Existem cartilhas prontas de décadas de pesquisa em relação à limpeza dos oceanos, recomendações da Organização Marítima Internacional (OMI) em conjunto com a Organização das Nações Unidas para Agricultura e Alimentação (FAO), por exemplo. O conhecimento já existe. Por isso, é necessária uma aproximação maior da ciência com ações de políticas públicas e, por se tratar do oceano, essas políticas não podem ser somente a nível nacional, dependem de um esforço conjunto e contínuo de alcance mundial.

Pensando no futuro, quais são as suas esperanças e preocupações em relação ao impacto do plástico nas rochas e nos oceanos? Como você enxerga a descoberta em Trindade nesse sentido?
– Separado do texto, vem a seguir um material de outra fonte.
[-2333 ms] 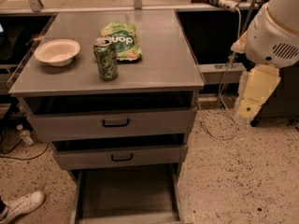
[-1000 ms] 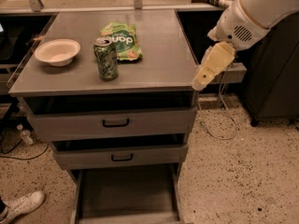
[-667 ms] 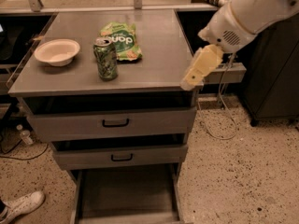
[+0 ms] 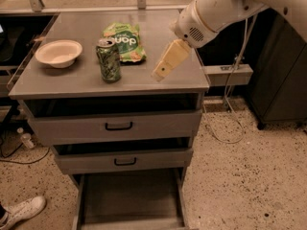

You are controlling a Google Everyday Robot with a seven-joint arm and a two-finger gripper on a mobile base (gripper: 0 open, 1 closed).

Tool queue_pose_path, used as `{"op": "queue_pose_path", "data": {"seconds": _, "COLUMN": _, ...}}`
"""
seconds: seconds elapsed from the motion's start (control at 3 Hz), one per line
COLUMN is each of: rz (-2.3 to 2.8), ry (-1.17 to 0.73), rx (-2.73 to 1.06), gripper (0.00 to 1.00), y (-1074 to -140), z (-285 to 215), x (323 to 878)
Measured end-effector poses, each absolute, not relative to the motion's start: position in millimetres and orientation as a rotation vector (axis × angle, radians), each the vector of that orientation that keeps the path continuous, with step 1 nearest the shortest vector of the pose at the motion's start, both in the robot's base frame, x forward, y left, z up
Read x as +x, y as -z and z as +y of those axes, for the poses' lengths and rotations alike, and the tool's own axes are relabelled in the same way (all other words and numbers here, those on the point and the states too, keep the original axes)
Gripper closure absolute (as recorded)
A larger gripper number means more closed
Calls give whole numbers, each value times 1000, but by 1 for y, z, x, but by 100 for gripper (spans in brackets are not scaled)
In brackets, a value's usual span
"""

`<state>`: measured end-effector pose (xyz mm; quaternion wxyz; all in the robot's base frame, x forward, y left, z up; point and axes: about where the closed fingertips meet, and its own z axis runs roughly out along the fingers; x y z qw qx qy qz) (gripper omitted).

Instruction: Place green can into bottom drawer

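Note:
The green can (image 4: 109, 60) stands upright on the grey cabinet top (image 4: 144, 75), just left of centre near the front edge. It has mottled green and white sides and a silver top. The bottom drawer (image 4: 129, 200) is pulled out below the two upper drawers, a flat grey tray with nothing in it. My gripper (image 4: 168, 63) hangs from the white arm above the right part of the cabinet top, to the right of the can and apart from it. It holds nothing.
A flat green snack bag (image 4: 123, 41) lies behind the can. A white bowl (image 4: 58, 52) sits at the left of the top. The two upper drawers (image 4: 117, 125) with black handles are slightly open. A white shoe (image 4: 21, 212) is on the floor at lower left. Cables trail at the right.
The arm has swung left from beside the cabinet, and the gripper is now over the right part of the top, closer to the can. The can, bag and bowl have not moved.

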<state>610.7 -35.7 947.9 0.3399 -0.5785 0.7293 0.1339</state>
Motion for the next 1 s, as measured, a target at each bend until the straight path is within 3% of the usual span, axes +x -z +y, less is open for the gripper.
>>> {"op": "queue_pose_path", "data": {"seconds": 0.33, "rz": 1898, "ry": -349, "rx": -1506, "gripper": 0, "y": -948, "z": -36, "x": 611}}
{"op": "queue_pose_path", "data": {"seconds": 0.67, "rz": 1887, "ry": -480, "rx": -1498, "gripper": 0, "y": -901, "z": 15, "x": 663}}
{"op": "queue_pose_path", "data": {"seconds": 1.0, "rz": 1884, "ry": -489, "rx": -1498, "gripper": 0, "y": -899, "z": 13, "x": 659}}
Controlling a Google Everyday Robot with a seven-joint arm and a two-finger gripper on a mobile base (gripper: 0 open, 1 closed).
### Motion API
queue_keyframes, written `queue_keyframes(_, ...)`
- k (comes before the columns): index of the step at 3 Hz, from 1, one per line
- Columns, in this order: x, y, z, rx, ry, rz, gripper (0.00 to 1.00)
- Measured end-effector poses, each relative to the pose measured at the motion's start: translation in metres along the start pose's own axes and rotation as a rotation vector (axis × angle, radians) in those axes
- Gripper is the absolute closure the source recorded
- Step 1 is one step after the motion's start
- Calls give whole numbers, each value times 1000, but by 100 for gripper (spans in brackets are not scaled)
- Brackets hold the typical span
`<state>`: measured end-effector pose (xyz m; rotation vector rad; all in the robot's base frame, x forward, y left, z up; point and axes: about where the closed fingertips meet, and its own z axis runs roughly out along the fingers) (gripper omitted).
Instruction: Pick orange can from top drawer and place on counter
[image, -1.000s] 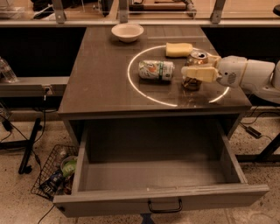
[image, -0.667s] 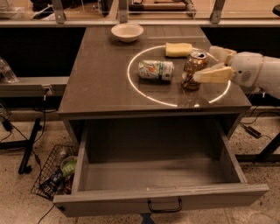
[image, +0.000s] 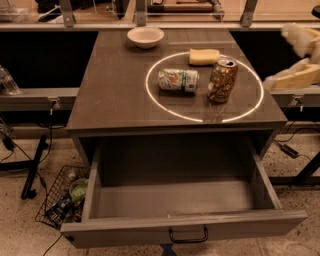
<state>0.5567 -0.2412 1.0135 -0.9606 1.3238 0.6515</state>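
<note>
Noted orange can (image: 222, 80) standing on the counter (image: 110, 90) inside the white circle (image: 146, 85), just right of the white-and-green can (image: 178, 80) lying on its side; long axis near vertical, pull-tab top pointing up. Found gripper (image: 296, 77) past the counter's right edge, apart from the orange can; cannot tell whether claw apart or together. Judged placing step done, top drawer (image: 125, 231) left open; next calls only for keeping clear of the can.

You have a speckled floor (image: 30, 235) under dim warm light. At left, a wire basket (image: 50, 207) of trash and black cables (image: 17, 149). The gripper (image: 299, 59) hangs at the right edge.
</note>
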Motion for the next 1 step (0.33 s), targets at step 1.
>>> queue_keyframes(1,-9,3,-14,13,0,-30,0)
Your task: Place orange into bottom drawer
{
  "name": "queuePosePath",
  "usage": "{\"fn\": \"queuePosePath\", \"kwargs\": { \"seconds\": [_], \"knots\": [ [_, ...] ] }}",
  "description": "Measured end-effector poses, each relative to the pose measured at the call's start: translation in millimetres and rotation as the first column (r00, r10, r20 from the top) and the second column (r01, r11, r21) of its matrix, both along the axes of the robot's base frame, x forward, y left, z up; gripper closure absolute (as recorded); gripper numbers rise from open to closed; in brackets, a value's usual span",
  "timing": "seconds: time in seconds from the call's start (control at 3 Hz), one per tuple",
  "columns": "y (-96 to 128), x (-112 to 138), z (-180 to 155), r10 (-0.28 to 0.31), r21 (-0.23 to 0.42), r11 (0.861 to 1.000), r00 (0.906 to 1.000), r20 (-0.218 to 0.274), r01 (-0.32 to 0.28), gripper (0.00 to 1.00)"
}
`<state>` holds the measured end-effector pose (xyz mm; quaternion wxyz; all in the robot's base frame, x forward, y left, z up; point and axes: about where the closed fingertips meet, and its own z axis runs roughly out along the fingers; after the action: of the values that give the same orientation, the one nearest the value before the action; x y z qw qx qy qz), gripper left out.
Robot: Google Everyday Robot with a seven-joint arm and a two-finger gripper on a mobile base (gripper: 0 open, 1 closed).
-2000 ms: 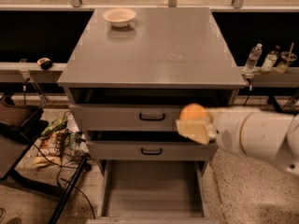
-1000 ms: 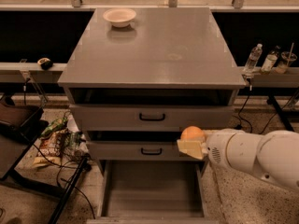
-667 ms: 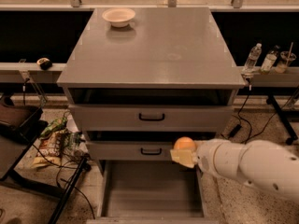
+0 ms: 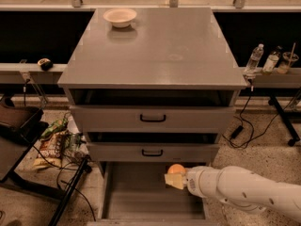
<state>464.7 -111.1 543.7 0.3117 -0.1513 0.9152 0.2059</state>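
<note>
1. Grey bottom drawer (image 4: 141,197) stands pulled out under the two upper drawers (image 4: 117,119), floor exposed so the fruit can go in from above.
2. White arm (image 4: 244,188) reaches in from the right. The gripper (image 4: 173,177) hangs over the drawer's back right part, just below the middle drawer front (image 4: 117,152).
3. Gripper pinches the orange (image 4: 176,168) between yellowish pads (image 4: 171,181). The orange is held above the floor, seemingly not touching.
4. Likely the lowering-and-release step; a low hold keeps the drop short and limits rolling.
5. Cream bowl (image 4: 120,17) sits on the cabinet top (image 4: 160,46), well apart.

text: none readable | claw (image 4: 175,178): grips orange (image 4: 176,168) over bottom drawer (image 4: 136,194)
</note>
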Motion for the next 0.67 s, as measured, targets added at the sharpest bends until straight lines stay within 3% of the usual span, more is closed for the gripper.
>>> {"fn": "queuePosePath", "kwargs": {
  "seconds": [0.67],
  "knots": [
    [17.4,21.7,-115.6,0.009,0.013,1.0,0.9888,-0.149,-0.007,1.0]
  ]
}}
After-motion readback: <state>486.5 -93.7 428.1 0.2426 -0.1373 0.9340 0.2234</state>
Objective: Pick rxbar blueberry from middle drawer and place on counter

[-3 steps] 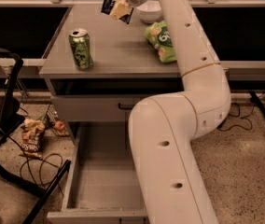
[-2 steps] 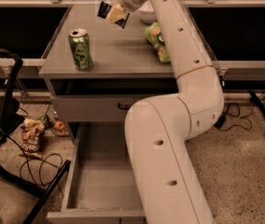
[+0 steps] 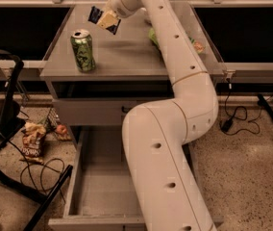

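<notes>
My gripper (image 3: pixel 104 19) is held above the far part of the counter (image 3: pixel 122 57), shut on the rxbar blueberry (image 3: pixel 96 15), a small dark navy bar that sticks out to the left of the tan fingers. The bar hangs in the air, clear of the counter top. The middle drawer (image 3: pixel 98 186) stands pulled open below the cabinet, its grey floor bare where it shows; my white arm covers its right side.
A green can (image 3: pixel 82 50) stands upright on the counter's front left. A green chip bag (image 3: pixel 156 35) lies at the right, mostly behind my arm. A black chair frame (image 3: pixel 6 129), cables and snack wrappers (image 3: pixel 33 141) are on the floor at left.
The gripper with the bar has moved left over the counter, toward the can's side, and the arm has swung left with it.
</notes>
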`<state>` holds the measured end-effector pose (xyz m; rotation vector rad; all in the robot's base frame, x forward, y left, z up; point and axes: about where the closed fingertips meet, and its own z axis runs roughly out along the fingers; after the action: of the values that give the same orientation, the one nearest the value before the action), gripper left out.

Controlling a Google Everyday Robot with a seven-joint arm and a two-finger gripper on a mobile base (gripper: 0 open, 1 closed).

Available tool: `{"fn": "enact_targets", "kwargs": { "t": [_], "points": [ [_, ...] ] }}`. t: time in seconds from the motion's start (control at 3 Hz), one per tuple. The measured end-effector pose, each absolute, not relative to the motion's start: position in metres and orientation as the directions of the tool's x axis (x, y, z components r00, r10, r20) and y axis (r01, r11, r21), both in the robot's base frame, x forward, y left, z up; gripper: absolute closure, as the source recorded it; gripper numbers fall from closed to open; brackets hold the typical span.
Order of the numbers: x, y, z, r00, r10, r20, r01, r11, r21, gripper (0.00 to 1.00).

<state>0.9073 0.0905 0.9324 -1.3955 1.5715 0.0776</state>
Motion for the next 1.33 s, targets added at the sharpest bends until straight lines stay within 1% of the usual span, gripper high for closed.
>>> {"fn": "enact_targets", "kwargs": {
  "t": [1.33],
  "points": [
    [0.9067, 0.0937, 0.9311, 0.159, -0.711, -0.685, -0.783, 0.332, -0.526, 0.06]
  ]
}}
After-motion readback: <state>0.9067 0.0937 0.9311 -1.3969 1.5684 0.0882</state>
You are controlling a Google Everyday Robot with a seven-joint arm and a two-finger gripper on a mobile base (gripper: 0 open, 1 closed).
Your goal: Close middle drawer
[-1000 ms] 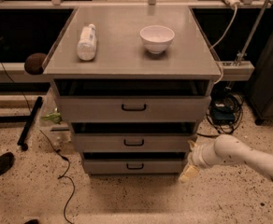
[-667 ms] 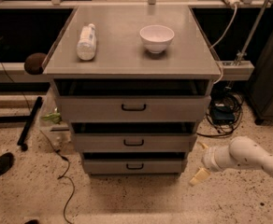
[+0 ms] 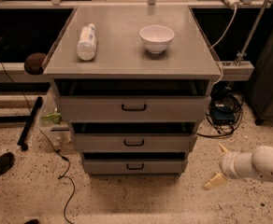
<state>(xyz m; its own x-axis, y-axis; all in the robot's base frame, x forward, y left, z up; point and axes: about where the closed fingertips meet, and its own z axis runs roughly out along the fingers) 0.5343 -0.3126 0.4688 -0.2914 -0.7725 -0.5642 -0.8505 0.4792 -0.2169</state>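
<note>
Speckled floor (image 3: 127, 199) holds a grey cabinet (image 3: 122, 59) with three drawers. Its middle drawer (image 3: 134, 143) sticks out a bit, so it looks not shut yet. Low on the right, the gripper (image 3: 218, 166) is spread wide, holding nothing, well apart from it. The push is left to do.

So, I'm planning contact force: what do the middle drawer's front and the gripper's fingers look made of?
The middle drawer front looks like matte grey painted metal or laminate: flat, even, no grain. The gripper, open, low and right of the cabinet, apart from it, has pale yellowish fingers, probably plastic or rubber: dull, no shine.
</note>
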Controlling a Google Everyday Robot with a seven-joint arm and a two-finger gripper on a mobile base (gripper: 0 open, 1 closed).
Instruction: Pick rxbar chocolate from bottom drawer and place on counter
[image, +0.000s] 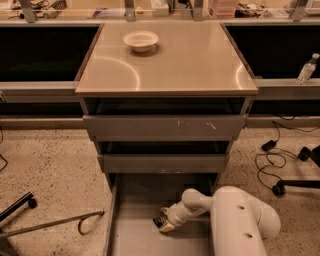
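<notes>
The bottom drawer (135, 235) is pulled out, its flat grey floor showing. My white arm reaches down from the lower right, and the gripper (165, 224) is low over the drawer floor near its middle. A small dark bar, the rxbar chocolate (160, 218), shows at the gripper's tip on the left side. The arm hides most of it, and I cannot make out whether it lies on the floor or is held. The counter (185, 60) is the glossy beige top of the cabinet, far above the gripper.
A white bowl (141, 40) sits at the counter's back left. Two shallower grey drawers (165, 127) stick out slightly above the bottom one. A plastic bottle (306, 69) stands on the right ledge. Cables and a chair base lie on the floor to the right, with a metal bar to the left.
</notes>
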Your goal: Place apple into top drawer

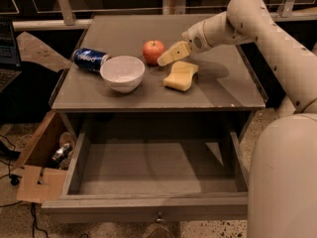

A descoberta foi muito importante para a divulgação científica do problema. É necessário que a população saiba que o lixo está tão disseminado no oceano que já está se solidificando e ficando permanentemente no planeta. As rochas de plástico são um exemplo marcante de como a geologia, ciência que estuda os processo que ocorrem na Terra, pode nos contar uma história importante. Então cabe a nós refletir: que legado queremos deixar da nossa passagem na Terra? É o legado do descontrole, da avidez? Vamos ser lembrados por isso?